If I had a voice at salesforce, I would argue to put more resources into the Sales Cloud and to promote its partners more articulately than it does today. I would also ensure that the education at the conference is relevant and deeper for the sales organization. I’d say next year’s Dreamforce should have a complete Sales Cloud area on the exhibit floor, including partners, so that collaboration can occur more easily in sales organizations. The most recent exhibit floor was a maze that forced customers to go on a Mission Impossible to find what they wanted. Finally I wonder whether salesforce is worried about doing what its predecessors in SFA did in limiting innovation – which gave it the opportunity it needed in starting out.

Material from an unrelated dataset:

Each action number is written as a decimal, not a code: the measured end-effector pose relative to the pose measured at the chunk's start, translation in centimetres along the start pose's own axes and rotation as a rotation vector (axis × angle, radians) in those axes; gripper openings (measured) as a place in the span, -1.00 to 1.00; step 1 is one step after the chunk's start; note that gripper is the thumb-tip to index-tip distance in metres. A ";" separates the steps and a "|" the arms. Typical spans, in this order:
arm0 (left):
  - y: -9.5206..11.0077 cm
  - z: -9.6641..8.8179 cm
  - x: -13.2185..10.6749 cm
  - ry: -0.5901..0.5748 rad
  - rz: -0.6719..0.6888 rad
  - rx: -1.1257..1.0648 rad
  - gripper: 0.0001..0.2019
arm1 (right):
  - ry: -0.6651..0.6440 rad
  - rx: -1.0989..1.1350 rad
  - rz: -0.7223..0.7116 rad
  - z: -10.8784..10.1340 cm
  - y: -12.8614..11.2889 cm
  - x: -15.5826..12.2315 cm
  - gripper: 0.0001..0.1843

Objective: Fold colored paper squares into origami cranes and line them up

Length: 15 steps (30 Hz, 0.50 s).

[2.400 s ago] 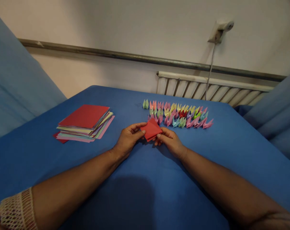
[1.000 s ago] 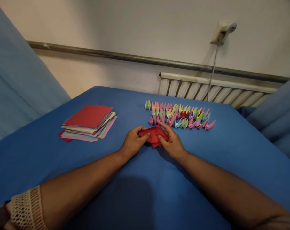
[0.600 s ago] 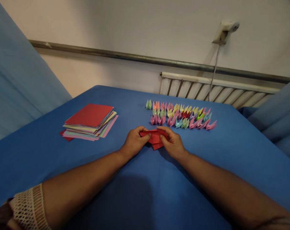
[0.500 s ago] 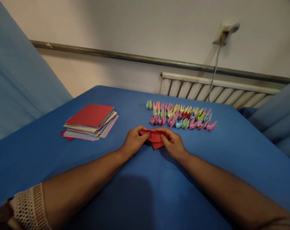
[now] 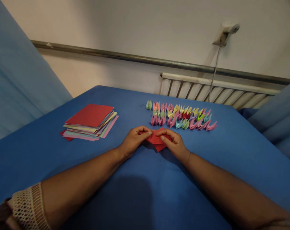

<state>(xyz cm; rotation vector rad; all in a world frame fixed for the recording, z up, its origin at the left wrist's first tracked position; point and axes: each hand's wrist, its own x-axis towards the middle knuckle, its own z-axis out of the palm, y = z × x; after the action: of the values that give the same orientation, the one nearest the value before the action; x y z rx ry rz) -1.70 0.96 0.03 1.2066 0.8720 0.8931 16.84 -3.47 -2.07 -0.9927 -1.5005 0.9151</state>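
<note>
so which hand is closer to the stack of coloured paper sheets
Left. The left hand lies to the right of the stack of coloured paper sheets; the right hand is farther right, across the folded red paper both hands pinch.

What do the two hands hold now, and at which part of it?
Both hold one folded red paper: the left hand pinches its left end, the right hand its right end.

Bare forearms, cream mesh cuff (image 5: 27, 207) leftward
</note>
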 end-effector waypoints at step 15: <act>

Salesforce.com eventually will encounter new competitive pressures to advance SFA further. Oracle’s Fusion CRM for sales has addressed many of the challenges in functionality found in Oracle Siebel, Oracle CRM and Oracle CRM On-Demand, as I reviewed recently. Its focus on planning, prospecting and productivity with strong sales analytics technology foundation that integrates predictive analytics might give it an opportunity to fend off salesforce’s approach to its customers. Others in SFA such as CDC, Infor and SAP (See: “SAP Energizes CRM with Analytics and Interactions, But Will It Work?“) have not progressed significantly. At the same time new sales application suite companies have been advancing: Callidus, Merced Systems, Synygy, Varicent and Xactly are beginning to address the need for more pre-sales functionality. In addition other partners who were at Dreamforce include Cloud9 Analytics for forecasting and pipeline management, Sant/Kadient for sales playbooks, Terralign for territory management, Camelon for quoting and pricing, iWay CEP Enable for getting customer notifications from within the enterprise (which I assessed) in Salesforce Chatter, and Jitterbit for gaining dynamic access to related information in the enterprise. All these dedicated solutions integrate to the salesforce.com platform.

There is some indication that salesforce might decide to make acquisitions, but so far there is no hint of which companies and will it have direct value for sales organizations. And maybe it is time for the company to change its name to represent the new broader focus and the wall street ticker symbol (NASDAQ:CRM) that they are publicly traded under. This transition from a focus on helping sales is nothing new as I first identified this in my analysis in 2007, so this is a more vocal warning for those of you who care about advancing sales organizations effectiveness and efficiency. For the time being, I recommend developing your agenda for sales applications and broadening your horizons beyond salesforce.com to get what you need and not just what you will get from them.